Correspondance 1812-1876, 1/1825/IV


IV

À MADAME MAURICE DUPIN, À PARIS


Je ne sais pas la date.
Nous sommes le deuxième
dimanche de carême[1].

Je suis enchantée d’apprendre que vous vous portiez mieux, chère petite maman, et j’espère bien qu’à l’heure où j’écris, vous êtes tout à fait guérie ; du moins je le désire de tout mon cœur, et, si je le pouvais, je vous rendrais vos quinze ans, chose qui vous ferait grand plaisir, ainsi qu’à bien d’autres.

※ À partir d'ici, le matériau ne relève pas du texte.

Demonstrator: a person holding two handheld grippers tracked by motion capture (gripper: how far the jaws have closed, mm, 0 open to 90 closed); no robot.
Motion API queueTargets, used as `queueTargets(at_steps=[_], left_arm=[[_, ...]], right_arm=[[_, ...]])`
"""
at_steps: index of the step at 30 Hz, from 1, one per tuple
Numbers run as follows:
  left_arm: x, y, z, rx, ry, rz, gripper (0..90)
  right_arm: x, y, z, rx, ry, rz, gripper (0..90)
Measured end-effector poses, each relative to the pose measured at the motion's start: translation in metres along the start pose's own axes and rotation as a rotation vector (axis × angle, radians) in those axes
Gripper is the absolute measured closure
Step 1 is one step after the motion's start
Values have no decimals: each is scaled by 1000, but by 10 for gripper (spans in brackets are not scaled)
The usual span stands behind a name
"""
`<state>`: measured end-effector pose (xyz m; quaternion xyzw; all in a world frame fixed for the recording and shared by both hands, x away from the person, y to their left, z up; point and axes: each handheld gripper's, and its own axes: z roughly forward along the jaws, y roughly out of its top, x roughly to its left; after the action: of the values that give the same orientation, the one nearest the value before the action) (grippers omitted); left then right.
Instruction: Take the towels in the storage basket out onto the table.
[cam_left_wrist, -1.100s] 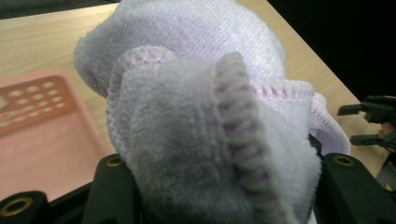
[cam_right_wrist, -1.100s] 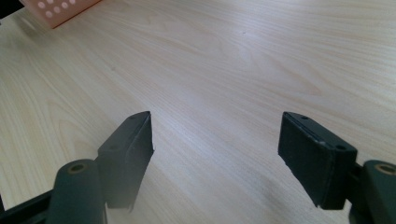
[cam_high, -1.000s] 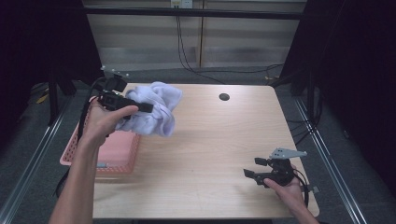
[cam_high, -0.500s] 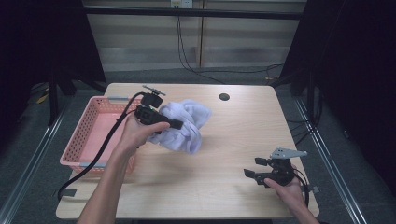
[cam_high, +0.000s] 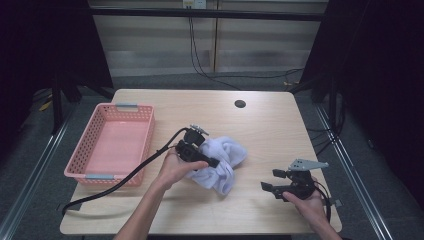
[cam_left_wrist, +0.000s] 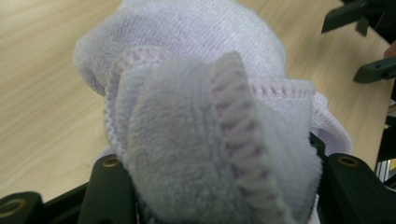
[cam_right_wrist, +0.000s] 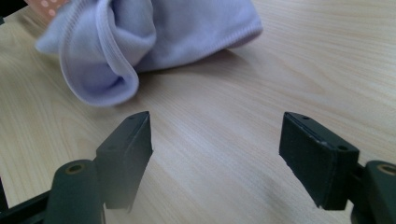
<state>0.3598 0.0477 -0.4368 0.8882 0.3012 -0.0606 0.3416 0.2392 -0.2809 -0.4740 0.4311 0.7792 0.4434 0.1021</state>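
Left claw (cam_high: 212, 162) clenched on a bunched lavender towel (cam_high: 225, 162) lying mid-bench (cam_high: 280, 130) (pink basket (cam_high: 112, 145) to its left); right claw (cam_high: 270, 189) released, jaws apart, near the towel.

Left gripper (cam_high: 212, 163): black, trailing a thick black cable (cam_high: 125, 176) toward 8 o'clock. Right gripper (cam_high: 274, 181): black, grey three-cornered plate (cam_high: 306, 164) on top. Forearms unsleeved.
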Motion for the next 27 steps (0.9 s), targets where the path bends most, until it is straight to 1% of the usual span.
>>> queueTargets(at_steps=[1, 2, 4, 5, 6, 7, 8, 10, 12, 13, 14, 15, 16, 17, 18, 19, 21, 23, 25, 26, 27], left_arm=[[0, -3, 4, 0, 3, 2, 416], [0, -5, 8, -5, 7, -14, 408], [2, -10, 13, -14, 11, -10, 381], [4, -13, 14, -36, 6, -26, 370], [5, -16, 15, -62, 2, -40, 358], [5, -18, 15, -79, 0, -36, 342], [5, -20, 15, -79, 7, -22, 323], [9, -23, 15, -108, -19, -43, 282], [11, -24, 14, -110, -11, -54, 228], [12, -24, 13, -120, -13, -55, 194], [11, -24, 12, -128, 1, -48, 178], [10, -24, 11, -132, 5, -40, 155], [10, -23, 10, -134, 1, -36, 147], [9, -23, 8, -122, 12, -35, 152], [9, -22, 6, -128, 16, -43, 152], [10, -22, 4, -128, 23, -42, 150], [10, -21, -1, -130, 35, -47, 150], [8, -20, -6, -147, 53, -58, 151], [5, -20, -11, -155, 68, -29, 151], [4, -19, -13, -158, 70, -29, 151], [5, -19, -15, -150, 70, -38, 152]], right_arm=[[0, 0, 0, 0, -1, -2, 253], [0, 0, 0, -1, -1, -2, 253], [1, 0, 0, 0, 0, -3, 253], [1, 0, 0, -1, 1, -5, 253], [1, 0, 0, 0, 4, -2, 253], [1, 0, 0, 2, 4, -6, 253], [2, 0, 1, 3, 4, -6, 253], [2, 0, 2, 6, 6, -9, 253], [3, 1, 4, 5, 7, -8, 253], [4, 1, 5, 5, 11, -9, 252], [5, 2, 5, 5, 11, -13, 251], [5, 3, 6, 3, 11, -17, 250], [6, 4, 5, 6, 4, -25, 249], [6, 5, 5, 2, 2, -31, 247], [7, 6, 4, -4, 1, -28, 239], [7, 8, 3, -10, 0, -31, 234], [7, 12, 1, -26, 0, -23, 226], [8, 17, 1, -39, 2, -27, 218], [11, 23, 1, -43, 7, -35, 213], [12, 25, 3, -48, 13, -37, 210], [13, 28, 4, -46, 15, -44, 202]])
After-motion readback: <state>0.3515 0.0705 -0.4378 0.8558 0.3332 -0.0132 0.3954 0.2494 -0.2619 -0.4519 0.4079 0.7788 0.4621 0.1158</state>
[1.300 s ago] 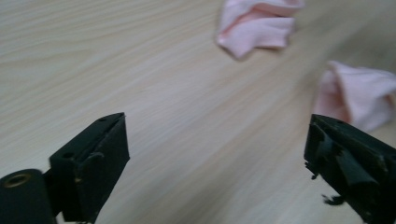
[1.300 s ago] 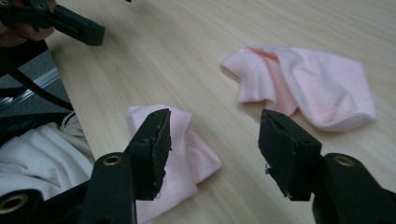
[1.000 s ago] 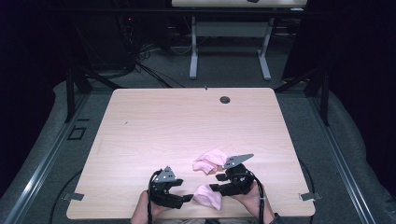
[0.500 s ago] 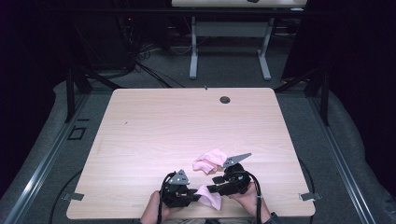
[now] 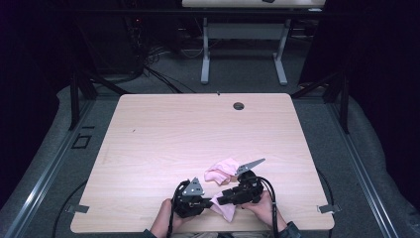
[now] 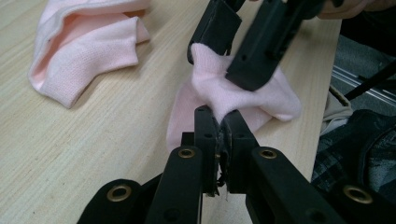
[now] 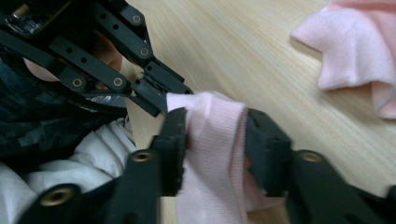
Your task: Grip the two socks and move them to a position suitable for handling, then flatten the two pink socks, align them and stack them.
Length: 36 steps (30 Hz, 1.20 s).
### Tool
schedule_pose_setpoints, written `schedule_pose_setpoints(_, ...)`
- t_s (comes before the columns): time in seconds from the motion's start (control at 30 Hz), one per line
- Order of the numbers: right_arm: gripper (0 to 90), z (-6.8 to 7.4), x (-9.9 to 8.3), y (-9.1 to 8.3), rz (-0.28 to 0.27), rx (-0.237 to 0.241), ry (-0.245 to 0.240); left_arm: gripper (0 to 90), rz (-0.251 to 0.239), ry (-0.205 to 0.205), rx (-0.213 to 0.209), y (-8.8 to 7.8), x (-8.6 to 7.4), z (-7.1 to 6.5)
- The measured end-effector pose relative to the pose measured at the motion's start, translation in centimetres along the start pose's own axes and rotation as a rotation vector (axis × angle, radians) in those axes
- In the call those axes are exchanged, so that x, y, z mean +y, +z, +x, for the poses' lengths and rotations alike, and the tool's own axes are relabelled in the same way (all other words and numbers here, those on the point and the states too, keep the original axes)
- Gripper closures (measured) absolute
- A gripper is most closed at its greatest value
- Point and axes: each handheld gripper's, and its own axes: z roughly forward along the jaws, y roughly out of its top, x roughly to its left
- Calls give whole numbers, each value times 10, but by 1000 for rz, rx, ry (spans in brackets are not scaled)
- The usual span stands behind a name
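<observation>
I had the left gripper (image 6: 218, 122) clamped on one edge of the near pink sock (image 6: 243, 95) while the right gripper (image 7: 215, 133), jaws just closing, pinched its bunched middle, stretching it between them; the other sock (image 5: 221, 171) lay just beyond.

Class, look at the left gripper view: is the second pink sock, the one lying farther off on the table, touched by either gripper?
No: the second pink sock lies alone on the table, apart from both grippers.

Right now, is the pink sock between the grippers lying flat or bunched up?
Bunched up: the near pink sock is gathered, pinched by the left hand-held gripper, with the right hand-held gripper closing around it.
</observation>
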Motion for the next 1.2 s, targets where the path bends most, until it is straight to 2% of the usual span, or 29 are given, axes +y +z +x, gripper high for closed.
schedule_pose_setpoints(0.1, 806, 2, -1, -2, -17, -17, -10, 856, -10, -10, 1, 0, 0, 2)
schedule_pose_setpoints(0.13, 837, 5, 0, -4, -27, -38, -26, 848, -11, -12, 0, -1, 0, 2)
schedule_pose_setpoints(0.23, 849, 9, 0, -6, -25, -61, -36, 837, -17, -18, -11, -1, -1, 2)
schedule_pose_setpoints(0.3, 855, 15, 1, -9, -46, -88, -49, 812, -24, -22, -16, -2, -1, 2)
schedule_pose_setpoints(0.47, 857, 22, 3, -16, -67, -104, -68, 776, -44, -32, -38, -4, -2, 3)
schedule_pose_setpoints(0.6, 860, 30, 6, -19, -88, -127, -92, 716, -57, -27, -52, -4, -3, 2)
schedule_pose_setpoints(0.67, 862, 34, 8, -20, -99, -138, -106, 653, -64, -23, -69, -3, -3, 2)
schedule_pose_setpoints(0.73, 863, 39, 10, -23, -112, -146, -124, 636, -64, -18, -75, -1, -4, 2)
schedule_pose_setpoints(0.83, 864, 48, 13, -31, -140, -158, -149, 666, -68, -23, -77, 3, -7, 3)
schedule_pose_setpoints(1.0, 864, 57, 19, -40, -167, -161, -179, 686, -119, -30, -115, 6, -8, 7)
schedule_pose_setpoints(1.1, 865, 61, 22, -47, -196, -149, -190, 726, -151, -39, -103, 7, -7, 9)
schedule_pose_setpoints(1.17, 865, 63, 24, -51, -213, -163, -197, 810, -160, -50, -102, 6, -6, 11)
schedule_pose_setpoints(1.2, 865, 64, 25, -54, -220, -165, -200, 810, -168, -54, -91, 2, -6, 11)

C’est un grand embarras que vous avez pris de sevrer un gros garçon comme Oscar[2], et vous avez rendu à Caroline[3] un vrai service de mère. Le mien n’a plus besoin de nourrice, il est sevré. C’est peut-être un peu tôt ; mais il préfère la soupe et l’eau et le vin à tout, et, comme il ne cherche pas à téter, mon lait a diminué, sans que ni lui ni moi nous en apercevions.

Il est superbe de graisse et de fraîcheur ; il a des couleurs très vives, l’air très décidé, et le caractère idem. Il n’a toujours que six dents ; mais il s’en sert bien pour manger du pain, des œufs, de la galette, de la viande, enfin tout ce qu’il peut attraper. Il mord, comme un petit chien, les mains qui l’ennuient en voulant le coiffer, etc. Il pose très bien ses pieds pour marcher, mais il est encore trop jeune pour courir après Oscar : dans un an ou deux, ils se battront pour leurs joujoux.

J’espère, ma chère maman, que le désir que vous me témoignez de nous revoir, et que nous partageons, sera bientôt rempli. Nous espérons faire une petite fugue vers Pâques, pour présenter M. Maurice à son grand-papa, qui ne le connaît pas encore et qui désire bien le voir, comme vous pensez. Je veux lui faire une surprise. Je ne lui parlerai de rien dans mes lettres et je lui enverrai Maurice sans dire qui il est. Nous, nous serons derrière la porte pour jouir de son erreur. Mais j’ai tort de vous dire cela, car je veux vous en faire autant. Ainsi n’attendez pas que je vous prévienne de mon arrivée.

Adieu, ma chère maman ; donnez-moi encore de vos nouvelles. Je vous embrasse de tout mon cœur, Casimir en fait autant ; pour Maurice, quand on veut l’embrasser, il tourne la tête et présente son derrière ; j’espère que vous le corrigerez de cette mauvaise habitude.

  1. C’était le 17 mars 1824.
  2. Oscar Cazamajou, neveu de George Sand.
  3. Madame Cazamajou, sœur aînée de George Sand.